Ce n’est pas la première fois qu’il est appelé par le sélectionneur Fabien Galthié. Sa première convocation date d’il y a un an et demi, à l’automne 2024 pour préparer le match contre l’Argentine. Depuis, il est convoqué de temps en temps mais jamais sélectionné si ce n’est par l’équipe de France de rugby à 7 depuis 2023. Il fait d’ailleurs partie de la liste « Objectif 2028 » de la FFR.
Fils de l’ancien deuxième-ligne Legi Matiu – né à Auckland et qui compte deux sélections avec la France en 2000 – Temo est né à Biarritz en 2001, là où il a commencé sa carrière (deux ans au BO) avant de rejoindre l’UBB en juillet 2024. « Il est issu d’un parcours atypique qui l’a vu arriver du basketball au rugby en 2020 », raconte son club.
Il est arrivé au rugby… par le basket
« Il a évolué notamment à Dax et Mont-de-Marsan en basket jusqu’à 19 ans, avant de rejoindre l’équipe espoirs du Biarritz Olympique au début de l’année 2021 où il fait ses débuts en pro contre le Stade Aurillacois en novembre 2022.
« Reconnu pour sa vitesse et sa grande capacité d’apprentissage, il arrive en Gironde après avoir été, malgré son jeune âge, l’une des pièces maîtresses du pack biarrot (43 matchs de ProD2 en deux saisons). Très utilisé dès son arrivée (21 matchs en 24/25), Temo fait forte impression et est même convoqué dans le groupe élargi du XV de France. Il remporte également son premier trophée lors de cette saison avec la Champions Cup gagnée par le club en mai 2025. »

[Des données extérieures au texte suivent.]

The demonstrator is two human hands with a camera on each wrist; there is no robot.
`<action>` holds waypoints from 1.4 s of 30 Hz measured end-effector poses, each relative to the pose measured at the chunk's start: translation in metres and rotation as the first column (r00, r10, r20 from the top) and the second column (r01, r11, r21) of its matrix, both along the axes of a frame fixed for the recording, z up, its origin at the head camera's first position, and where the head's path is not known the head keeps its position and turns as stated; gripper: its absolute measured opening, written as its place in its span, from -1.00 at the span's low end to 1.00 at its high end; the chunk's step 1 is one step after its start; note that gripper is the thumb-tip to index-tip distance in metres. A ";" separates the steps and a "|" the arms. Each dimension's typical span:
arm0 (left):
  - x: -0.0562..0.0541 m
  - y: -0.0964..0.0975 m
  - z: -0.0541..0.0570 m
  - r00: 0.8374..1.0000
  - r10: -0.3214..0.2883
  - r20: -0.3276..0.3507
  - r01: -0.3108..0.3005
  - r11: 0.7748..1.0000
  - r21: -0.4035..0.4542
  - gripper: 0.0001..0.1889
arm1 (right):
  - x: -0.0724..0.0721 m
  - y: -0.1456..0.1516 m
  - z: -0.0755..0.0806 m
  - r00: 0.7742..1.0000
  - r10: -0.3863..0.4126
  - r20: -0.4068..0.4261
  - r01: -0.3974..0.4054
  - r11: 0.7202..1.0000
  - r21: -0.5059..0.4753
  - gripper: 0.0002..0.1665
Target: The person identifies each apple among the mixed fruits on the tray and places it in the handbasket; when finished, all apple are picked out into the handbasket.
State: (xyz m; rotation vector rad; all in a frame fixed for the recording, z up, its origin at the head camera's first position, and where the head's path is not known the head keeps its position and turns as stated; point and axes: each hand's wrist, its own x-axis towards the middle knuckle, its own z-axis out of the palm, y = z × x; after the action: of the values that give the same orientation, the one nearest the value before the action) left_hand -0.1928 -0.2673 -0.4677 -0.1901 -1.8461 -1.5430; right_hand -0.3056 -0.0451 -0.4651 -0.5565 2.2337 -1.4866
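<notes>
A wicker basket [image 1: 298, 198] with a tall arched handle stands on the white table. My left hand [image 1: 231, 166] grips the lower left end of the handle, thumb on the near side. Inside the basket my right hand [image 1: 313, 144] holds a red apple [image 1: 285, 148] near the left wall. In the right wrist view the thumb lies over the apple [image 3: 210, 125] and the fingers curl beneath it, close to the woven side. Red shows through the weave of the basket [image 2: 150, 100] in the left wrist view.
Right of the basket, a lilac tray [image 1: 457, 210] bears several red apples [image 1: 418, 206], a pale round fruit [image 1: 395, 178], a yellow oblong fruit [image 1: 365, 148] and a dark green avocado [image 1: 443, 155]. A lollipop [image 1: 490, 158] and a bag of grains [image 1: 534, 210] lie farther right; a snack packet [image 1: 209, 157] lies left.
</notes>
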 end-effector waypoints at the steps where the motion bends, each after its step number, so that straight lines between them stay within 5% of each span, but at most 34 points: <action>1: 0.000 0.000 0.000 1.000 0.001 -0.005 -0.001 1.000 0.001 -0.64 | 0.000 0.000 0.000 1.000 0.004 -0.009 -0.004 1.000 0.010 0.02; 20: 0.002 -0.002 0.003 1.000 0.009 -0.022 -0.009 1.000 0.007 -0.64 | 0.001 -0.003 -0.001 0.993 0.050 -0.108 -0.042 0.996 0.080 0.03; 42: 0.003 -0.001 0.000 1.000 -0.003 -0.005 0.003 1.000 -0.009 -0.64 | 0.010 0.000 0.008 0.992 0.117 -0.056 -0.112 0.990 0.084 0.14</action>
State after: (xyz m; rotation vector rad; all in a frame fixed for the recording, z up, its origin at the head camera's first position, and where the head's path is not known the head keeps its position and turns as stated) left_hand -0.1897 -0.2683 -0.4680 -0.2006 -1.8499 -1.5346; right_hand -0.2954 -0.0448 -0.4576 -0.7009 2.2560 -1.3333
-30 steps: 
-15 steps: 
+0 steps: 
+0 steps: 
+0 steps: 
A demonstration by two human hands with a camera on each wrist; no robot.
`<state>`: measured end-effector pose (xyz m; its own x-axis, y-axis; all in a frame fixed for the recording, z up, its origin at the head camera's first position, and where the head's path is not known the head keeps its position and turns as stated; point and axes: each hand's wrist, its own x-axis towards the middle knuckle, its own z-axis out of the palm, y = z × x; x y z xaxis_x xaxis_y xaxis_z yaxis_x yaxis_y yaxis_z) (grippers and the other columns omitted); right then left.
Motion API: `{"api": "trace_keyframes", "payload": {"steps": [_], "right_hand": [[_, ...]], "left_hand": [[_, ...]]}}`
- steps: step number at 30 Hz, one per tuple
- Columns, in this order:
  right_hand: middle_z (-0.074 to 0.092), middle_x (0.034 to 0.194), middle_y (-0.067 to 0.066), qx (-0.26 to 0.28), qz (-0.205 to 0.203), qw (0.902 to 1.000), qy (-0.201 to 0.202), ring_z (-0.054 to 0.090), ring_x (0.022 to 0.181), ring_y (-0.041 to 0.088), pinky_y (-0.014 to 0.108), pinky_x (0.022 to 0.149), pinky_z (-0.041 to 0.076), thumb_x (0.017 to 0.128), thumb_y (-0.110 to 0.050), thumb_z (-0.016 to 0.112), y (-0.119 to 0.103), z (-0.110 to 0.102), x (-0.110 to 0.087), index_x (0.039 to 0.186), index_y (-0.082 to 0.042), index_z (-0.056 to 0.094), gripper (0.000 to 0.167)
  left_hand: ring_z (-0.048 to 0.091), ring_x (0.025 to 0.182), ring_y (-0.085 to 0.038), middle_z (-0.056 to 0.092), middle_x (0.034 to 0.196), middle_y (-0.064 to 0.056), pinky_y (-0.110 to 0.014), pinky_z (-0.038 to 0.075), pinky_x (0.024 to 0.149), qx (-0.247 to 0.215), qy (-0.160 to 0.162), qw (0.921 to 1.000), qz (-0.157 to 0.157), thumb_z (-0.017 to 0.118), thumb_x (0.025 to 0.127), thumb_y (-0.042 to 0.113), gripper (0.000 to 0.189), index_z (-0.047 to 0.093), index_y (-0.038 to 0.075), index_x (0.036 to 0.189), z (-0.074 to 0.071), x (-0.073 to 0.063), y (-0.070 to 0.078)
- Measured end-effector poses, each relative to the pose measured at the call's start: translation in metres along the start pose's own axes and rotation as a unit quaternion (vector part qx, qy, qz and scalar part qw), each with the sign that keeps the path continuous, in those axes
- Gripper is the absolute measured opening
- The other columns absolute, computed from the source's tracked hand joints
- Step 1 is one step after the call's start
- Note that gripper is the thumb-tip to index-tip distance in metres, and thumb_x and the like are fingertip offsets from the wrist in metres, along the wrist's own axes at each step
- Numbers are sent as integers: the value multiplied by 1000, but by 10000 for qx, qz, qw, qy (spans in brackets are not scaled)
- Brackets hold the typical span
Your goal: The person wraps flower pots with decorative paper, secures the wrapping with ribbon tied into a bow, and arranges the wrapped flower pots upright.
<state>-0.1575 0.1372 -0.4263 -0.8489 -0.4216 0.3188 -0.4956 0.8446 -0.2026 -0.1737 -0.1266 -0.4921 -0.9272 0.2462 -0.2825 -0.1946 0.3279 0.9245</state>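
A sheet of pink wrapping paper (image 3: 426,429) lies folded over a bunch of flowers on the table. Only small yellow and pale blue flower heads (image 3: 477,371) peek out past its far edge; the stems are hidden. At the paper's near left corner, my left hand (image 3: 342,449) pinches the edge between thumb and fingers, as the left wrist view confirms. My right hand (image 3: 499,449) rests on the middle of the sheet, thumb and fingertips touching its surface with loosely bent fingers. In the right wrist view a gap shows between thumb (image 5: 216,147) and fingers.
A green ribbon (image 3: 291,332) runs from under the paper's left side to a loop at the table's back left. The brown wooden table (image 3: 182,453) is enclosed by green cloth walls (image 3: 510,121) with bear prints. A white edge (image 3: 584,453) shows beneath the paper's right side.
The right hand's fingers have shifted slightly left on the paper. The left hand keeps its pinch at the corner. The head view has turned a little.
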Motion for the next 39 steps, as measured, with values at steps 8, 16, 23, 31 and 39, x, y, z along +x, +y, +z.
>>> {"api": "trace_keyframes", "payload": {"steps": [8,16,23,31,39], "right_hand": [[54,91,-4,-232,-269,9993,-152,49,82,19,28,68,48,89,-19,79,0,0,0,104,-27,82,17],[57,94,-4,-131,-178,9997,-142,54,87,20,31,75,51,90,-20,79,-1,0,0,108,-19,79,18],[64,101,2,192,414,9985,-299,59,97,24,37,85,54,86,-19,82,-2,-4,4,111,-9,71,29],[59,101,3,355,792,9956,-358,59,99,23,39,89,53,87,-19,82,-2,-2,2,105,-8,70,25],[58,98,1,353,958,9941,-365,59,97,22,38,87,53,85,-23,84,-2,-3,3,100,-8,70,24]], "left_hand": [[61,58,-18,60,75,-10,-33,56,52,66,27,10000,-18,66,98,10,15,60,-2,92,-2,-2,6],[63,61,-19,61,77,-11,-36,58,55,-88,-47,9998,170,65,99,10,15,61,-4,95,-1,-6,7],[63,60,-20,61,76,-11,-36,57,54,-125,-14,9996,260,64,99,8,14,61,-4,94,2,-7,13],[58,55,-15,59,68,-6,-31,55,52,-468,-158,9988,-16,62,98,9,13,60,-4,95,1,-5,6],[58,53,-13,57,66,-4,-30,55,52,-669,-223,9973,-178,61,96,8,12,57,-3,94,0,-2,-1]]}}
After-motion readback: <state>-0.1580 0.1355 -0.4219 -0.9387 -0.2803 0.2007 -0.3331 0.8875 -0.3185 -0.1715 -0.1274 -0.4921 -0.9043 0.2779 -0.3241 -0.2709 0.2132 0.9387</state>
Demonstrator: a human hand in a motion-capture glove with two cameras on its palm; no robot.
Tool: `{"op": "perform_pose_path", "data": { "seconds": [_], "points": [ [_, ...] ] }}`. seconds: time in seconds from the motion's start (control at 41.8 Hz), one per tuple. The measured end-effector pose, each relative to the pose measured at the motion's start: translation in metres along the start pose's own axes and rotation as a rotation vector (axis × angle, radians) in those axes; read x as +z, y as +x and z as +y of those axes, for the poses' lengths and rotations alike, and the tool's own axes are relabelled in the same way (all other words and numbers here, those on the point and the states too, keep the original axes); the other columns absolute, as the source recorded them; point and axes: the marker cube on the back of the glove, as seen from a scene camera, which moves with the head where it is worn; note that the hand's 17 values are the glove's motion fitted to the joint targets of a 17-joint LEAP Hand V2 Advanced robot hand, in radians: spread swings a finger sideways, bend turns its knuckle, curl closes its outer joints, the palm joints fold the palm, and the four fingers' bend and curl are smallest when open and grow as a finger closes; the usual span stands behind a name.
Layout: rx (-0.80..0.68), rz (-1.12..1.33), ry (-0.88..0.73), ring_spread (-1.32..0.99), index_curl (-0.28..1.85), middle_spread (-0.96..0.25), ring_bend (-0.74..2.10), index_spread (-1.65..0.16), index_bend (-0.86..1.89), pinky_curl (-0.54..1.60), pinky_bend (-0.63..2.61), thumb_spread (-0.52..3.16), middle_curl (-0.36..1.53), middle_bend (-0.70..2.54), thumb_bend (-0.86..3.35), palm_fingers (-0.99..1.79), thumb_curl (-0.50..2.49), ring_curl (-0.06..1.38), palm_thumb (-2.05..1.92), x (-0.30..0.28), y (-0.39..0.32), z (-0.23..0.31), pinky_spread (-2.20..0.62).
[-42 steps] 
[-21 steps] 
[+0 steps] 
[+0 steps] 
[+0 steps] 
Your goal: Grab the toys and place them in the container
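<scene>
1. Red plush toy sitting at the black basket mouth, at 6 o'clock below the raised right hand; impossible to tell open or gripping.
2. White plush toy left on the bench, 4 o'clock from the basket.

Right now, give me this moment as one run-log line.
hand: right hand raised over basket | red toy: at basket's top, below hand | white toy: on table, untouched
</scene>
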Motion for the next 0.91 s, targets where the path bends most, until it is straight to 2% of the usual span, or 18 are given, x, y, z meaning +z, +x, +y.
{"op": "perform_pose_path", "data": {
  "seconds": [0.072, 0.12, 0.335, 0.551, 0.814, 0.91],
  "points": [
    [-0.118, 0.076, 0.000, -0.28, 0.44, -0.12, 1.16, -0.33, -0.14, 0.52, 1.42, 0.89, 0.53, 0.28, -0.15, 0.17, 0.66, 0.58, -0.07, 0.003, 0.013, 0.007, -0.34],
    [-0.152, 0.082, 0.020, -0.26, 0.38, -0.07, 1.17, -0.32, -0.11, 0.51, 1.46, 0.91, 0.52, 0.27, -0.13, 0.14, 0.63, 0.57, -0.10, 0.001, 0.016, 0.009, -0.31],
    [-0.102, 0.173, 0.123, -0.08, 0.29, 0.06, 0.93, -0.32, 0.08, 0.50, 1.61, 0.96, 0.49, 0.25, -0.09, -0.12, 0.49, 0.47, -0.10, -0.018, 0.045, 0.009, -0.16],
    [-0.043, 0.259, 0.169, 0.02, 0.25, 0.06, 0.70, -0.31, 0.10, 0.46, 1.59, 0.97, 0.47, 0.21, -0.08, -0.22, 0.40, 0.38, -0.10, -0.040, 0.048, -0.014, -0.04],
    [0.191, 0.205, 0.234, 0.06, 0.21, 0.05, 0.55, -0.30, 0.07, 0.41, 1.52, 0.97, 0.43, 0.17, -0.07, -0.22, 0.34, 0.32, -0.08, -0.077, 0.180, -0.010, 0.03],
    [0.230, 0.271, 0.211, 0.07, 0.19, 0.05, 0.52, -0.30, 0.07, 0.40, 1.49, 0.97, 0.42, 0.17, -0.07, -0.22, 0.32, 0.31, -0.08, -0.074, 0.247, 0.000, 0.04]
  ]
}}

Ses entraîneurs, passés et actuels, louent sa vitesse, sa force de percussion (1,91m, 100kg ; il en a pris six en quelques mois), remarquent son caractère taiseux. Tout ça est digne de son héritage familial. « Il avait un jeu très rugueux, mais attention, ce n’était pas un bourrin », raconte un ancien coach cité par Sud Ouest.
« Il fait partie des joueurs qui progressent énormément, dans le silence, dans la discrétion, c’est quelqu’un qui est très pudique… »
Cette saison particulièrement, Matiu est en pleine éclosion après avoir été titulaire sur 13 de ses 17 feuilles de match depuis le début de la saison à Bordeaux dont huit consécutives entre novembre et début janvier.
« Il fait partie des joueurs qui progressent énormément, dans le silence, dans la discrétion, c’est quelqu’un qui est très pudique », dit de lui son entraîneur à l’UBB Yannick Bru, le voyant « plus percutant, plus dur, plus dominant dans les contacts » que précédemment avec « des super pouvoirs sur la vitesse et sur la touche. »
Lui qui dit à propos d’un éventuel destin en Bleu « forcément, c’est dans un coin de la tête, mais je préfère me focaliser sur les matchs un par un. Le reste viendra si ça doit venir », voudra néanmoins jouer crânement sa chance pour, pourquoi pas, décrocher une première sélection sur le Tournoi des Six Nations 2026.